Exactly retype the lines of the material from its first line to the line with "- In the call", including both.

Supplied data:
^^^^^^^^

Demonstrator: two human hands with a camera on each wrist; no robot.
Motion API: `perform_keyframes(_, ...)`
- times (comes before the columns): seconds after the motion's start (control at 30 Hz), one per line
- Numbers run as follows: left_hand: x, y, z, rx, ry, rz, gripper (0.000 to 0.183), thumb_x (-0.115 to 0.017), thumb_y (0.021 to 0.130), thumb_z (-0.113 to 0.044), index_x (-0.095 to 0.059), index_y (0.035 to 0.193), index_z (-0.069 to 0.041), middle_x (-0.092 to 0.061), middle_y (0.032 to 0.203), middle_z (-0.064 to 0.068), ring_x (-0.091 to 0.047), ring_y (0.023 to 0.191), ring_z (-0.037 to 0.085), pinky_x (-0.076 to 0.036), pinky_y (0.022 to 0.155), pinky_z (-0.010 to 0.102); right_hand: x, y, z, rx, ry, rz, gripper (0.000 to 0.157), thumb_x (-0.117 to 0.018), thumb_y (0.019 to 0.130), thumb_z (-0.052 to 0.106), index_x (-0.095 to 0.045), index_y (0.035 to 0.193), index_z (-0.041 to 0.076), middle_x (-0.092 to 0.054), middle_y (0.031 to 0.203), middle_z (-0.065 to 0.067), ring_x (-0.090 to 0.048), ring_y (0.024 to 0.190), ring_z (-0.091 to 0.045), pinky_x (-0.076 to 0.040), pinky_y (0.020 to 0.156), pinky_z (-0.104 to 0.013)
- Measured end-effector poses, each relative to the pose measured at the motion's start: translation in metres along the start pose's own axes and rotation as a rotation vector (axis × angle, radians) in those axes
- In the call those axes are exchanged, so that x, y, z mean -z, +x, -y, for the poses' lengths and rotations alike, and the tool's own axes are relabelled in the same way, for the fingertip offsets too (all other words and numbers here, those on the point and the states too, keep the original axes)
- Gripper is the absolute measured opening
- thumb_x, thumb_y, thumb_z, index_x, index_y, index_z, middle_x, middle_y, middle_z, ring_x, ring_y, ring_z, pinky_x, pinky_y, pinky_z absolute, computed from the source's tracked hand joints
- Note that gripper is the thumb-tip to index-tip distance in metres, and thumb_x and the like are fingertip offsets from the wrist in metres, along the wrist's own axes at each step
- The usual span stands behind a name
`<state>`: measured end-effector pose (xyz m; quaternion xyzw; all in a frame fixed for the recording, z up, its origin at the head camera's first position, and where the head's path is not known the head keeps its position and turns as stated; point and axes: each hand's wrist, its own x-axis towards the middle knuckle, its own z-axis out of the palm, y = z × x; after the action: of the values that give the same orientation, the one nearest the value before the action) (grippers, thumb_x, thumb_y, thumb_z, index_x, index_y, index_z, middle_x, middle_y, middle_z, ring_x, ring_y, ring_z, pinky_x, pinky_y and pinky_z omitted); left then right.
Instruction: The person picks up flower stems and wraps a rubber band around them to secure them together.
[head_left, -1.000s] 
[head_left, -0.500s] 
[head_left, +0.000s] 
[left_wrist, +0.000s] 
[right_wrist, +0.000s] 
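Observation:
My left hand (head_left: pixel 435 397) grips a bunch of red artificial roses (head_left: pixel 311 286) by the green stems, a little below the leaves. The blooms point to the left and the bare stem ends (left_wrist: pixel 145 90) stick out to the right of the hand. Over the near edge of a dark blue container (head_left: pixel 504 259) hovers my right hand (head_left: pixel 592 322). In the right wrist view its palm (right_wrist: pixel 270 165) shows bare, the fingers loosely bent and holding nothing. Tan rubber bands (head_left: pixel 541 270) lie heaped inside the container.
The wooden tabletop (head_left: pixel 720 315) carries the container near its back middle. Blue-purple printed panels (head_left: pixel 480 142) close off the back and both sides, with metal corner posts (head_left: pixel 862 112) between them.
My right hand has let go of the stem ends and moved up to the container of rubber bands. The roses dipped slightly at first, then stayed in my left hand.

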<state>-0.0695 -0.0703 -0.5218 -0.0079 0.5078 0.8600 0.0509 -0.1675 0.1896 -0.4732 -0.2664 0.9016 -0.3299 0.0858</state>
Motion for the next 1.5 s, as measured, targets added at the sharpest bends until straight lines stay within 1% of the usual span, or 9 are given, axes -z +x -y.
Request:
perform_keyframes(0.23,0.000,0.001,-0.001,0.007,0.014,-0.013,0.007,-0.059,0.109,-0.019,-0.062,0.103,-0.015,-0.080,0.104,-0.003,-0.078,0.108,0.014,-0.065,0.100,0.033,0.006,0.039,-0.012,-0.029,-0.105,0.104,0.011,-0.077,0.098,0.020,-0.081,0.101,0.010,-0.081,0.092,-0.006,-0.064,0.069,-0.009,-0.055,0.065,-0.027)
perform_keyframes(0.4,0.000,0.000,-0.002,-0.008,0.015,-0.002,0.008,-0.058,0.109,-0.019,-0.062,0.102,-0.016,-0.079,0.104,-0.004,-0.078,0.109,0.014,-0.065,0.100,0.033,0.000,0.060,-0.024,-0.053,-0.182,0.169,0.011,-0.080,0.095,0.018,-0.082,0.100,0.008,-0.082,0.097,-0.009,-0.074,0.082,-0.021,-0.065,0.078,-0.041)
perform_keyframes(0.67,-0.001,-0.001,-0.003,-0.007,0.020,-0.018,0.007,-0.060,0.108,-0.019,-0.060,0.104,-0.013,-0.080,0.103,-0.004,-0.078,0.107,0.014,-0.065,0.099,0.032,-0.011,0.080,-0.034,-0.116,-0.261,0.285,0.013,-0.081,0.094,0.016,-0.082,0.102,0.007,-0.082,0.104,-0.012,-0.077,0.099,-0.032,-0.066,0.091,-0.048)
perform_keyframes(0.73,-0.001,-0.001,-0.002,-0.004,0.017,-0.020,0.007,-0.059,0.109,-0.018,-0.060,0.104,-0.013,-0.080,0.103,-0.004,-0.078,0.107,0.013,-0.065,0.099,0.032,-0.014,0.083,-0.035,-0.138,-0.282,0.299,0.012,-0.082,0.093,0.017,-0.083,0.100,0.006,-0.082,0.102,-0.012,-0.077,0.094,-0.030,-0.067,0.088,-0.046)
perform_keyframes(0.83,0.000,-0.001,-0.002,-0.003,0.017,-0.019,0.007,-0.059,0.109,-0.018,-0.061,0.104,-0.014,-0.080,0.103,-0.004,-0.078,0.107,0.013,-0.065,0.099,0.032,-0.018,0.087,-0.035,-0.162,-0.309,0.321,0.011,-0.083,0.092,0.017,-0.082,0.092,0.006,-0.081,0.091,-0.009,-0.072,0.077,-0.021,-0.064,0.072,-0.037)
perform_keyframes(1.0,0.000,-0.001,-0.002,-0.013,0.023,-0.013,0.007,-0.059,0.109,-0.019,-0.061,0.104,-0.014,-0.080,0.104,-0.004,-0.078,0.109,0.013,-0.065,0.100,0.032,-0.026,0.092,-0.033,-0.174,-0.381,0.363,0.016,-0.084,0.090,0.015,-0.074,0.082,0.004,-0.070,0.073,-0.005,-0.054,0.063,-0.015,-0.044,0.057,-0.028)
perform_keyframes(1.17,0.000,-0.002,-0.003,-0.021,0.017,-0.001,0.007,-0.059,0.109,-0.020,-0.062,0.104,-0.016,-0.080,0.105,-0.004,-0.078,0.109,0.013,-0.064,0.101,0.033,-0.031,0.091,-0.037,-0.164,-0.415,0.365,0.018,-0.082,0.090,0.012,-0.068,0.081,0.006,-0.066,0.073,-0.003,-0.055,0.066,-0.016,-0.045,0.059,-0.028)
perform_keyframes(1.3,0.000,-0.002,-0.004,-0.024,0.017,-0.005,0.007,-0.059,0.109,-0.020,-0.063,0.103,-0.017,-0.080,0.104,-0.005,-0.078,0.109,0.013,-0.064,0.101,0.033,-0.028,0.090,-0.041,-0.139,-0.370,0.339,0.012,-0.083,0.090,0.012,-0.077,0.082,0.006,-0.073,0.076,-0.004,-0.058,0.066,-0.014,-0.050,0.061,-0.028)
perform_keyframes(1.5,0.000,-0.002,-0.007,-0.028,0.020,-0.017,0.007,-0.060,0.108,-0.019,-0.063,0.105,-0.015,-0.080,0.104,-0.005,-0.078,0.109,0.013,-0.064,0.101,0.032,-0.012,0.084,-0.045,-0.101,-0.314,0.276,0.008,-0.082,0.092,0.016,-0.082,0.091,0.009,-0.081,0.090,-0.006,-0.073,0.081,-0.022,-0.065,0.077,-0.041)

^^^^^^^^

Solved problem:
Demonstrator: two human hands with a camera on each wrist; no robot.
Motion API: `perform_keyframes(_, ...)`
- times (comes before the columns): seconds after the motion's start (control at 30 Hz), one per line
- Numbers run as follows: left_hand: x, y, z, rx, ry, rz, gripper (0.000 to 0.183), thumb_x (-0.115 to 0.017), thumb_y (0.021 to 0.130), thumb_z (-0.113 to 0.044), index_x (-0.095 to 0.059), index_y (0.035 to 0.193), index_z (-0.069 to 0.041), middle_x (-0.092 to 0.061), middle_y (0.032 to 0.203), middle_z (-0.064 to 0.068), ring_x (-0.091 to 0.047), ring_y (0.023 to 0.191), ring_z (-0.037 to 0.085), pinky_x (-0.076 to 0.036), pinky_y (0.022 to 0.155), pinky_z (-0.010 to 0.102); right_hand: x, y, z, rx, ry, rz, gripper (0.000 to 0.157), thumb_x (-0.117 to 0.018), thumb_y (0.019 to 0.130), thumb_z (-0.052 to 0.106), index_x (-0.095 to 0.045), index_y (0.035 to 0.193), index_z (-0.041 to 0.076), middle_x (-0.092 to 0.054), middle_y (0.031 to 0.203), middle_z (-0.065 to 0.067), ring_x (-0.090 to 0.048), ring_y (0.024 to 0.190), ring_z (-0.091 to 0.045), pinky_x (-0.076 to 0.040), pinky_y (0.020 to 0.156), pinky_z (-0.104 to 0.013)
- Measured end-effector poses, each relative to the pose measured at the motion's start: translation in metres along the start pose's own axes and rotation as a rotation vector (axis × angle, radians) in those axes
- In the call those axes are exchanged, so that x, y, z mean -z, +x, -y, for the poses' lengths and rotations alike, and the tool's own axes are relabelled in the same way, for the fingertip offsets too (all other words and numbers here, those on the point and the states too, keep the original axes)

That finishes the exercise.